Step 4: GraphQL Setup with Strawberry

File: schemas.py

import strawberry
from typing import Optional

@strawberry.type
class UserType:
    id: int
    email: str
    role: str

@strawberry.input
class LoginInput:
    email: str
    password: str

@strawberry.input
class SignupInput:
    email: str
    password: str

Step 5: Auth in GraphQL Resolvers

File: main.py

from fastapi import FastAPI, Depends, HTTPException
from strawberry.fastapi import GraphQLRouter
import strawberry
from database import SessionLocal
from models import User
from auth import hash_password, verify_password, create_access_token, SECRET_KEY
from jose import jwt
import schemas

# Dependency to get DB session
def get_db():
    db = SessionLocal()
    try:
        yield db
    finally:
        db.close()

@strawberry.type
class Mutation:
    @strawberry.mutation
    async def signup(self, input: schemas.SignupInput, db: Session = Depends(get_db)) -> str:
        # Check if user exists
        existing_user = db.query(User).filter(User.email == input.email).first()
        if existing_user:
            raise HTTPException(status_code=400, detail="Email already registered")
        
        hashed_pw = hash_password(input.password)
        new_user = User(email=input.email, hashed_password=hashed_pw)
        db.add(new_user)
        db.commit()
        return "User created!"

    @strawberry.mutation
    async def login(self, input: schemas.LoginInput, db: Session = Depends(get_db)) -> str:
        user = db.query(User).filter(User.email == input.email).first()
        if not user or not verify_password(input.password, user.hashed_password):
            raise HTTPException(status_code=401, detail="Invalid credentials")
        
        token = create_access_token(data={"sub": user.email, "role": user.role})
        return token

# Protected Query Example
@strawberry.type
class Query:
    @strawberry.field
    async def protected_data(self, token: str) -> str:
        try:
            payload = jwt.decode(token, SECRET_KEY, algorithms=["HS256"])
            if payload["role"] != "admin":
                raise HTTPException(status_code=403, detail="Permission denied")
            return "Top-secret admin data!"
        except JWTError:
            raise HTTPException(status_code=401, detail="Invalid token")

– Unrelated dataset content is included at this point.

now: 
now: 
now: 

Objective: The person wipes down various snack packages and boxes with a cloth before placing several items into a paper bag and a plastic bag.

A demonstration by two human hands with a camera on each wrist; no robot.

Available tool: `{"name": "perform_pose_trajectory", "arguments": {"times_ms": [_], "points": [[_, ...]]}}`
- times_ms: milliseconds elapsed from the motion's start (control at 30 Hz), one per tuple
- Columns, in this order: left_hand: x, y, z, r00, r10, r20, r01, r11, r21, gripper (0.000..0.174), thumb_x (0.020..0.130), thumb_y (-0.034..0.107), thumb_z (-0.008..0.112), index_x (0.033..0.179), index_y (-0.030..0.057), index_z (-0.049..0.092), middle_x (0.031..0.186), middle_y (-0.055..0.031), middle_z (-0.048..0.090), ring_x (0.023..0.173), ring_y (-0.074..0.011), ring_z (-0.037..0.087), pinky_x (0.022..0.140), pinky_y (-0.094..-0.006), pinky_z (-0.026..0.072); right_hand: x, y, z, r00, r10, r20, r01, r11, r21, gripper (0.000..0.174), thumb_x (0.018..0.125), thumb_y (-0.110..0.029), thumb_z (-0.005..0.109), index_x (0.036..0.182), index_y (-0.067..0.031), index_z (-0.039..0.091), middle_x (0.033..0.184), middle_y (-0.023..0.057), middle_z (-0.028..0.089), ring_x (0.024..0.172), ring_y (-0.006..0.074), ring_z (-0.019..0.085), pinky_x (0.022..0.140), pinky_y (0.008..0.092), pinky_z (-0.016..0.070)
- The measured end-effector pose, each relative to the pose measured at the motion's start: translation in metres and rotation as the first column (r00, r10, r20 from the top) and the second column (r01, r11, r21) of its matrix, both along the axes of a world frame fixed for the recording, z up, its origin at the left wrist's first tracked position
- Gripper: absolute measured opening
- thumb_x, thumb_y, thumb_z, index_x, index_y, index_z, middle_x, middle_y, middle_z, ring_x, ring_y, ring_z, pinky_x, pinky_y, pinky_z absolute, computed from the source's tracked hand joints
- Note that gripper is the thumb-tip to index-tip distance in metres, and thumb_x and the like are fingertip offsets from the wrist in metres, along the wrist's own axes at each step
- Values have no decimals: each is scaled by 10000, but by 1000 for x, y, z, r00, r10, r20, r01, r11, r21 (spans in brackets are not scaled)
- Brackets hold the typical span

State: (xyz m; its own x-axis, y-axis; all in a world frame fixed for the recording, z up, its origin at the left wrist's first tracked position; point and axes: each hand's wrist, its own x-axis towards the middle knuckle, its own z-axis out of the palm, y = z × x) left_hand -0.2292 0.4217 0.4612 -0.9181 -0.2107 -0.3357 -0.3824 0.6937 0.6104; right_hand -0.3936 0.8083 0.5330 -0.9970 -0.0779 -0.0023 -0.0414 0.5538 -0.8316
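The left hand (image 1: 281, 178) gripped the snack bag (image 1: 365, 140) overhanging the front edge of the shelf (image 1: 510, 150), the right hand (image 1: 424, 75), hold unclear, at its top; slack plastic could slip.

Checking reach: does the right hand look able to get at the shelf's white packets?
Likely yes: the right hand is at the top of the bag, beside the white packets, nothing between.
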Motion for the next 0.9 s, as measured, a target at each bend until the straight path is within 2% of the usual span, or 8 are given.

schema = strawberry.Schema(Query, Mutation)
graphql_app = GraphQLRouter(schema)
app = FastAPI()
app.include_router(graphql_app, prefix="/graphql")

Step 6: Test Your API

1. Signup:

mutation {
  signup(input: {email: "test@user.com", password: "secret123"})
}

2. Login:

mutation {
  login(input: {email: "test@user.com", password: "secret123"})
}

Copy the returned JWT token.

3. Access Protected Data:

query {
  protectedData(token: "PASTE_JWT_HERE")
}

(Admins will see data; users get "Permission denied")

Key Takeaways

1. Hashing: Never store plain-text passwords.

2. JWT: Tokens verify user identity. Include role in the token payload for authorization.

3. AuthZ: Check the user’s role/permissions before executing sensitive operations.

Common Pitfalls

• 🔐 Change SECRET_KEY in production!

• ⏱ Shorten JWT expiry (15-30 mins) + use refresh tokens.

• 🛡 Add HTTPS to prevent token theft.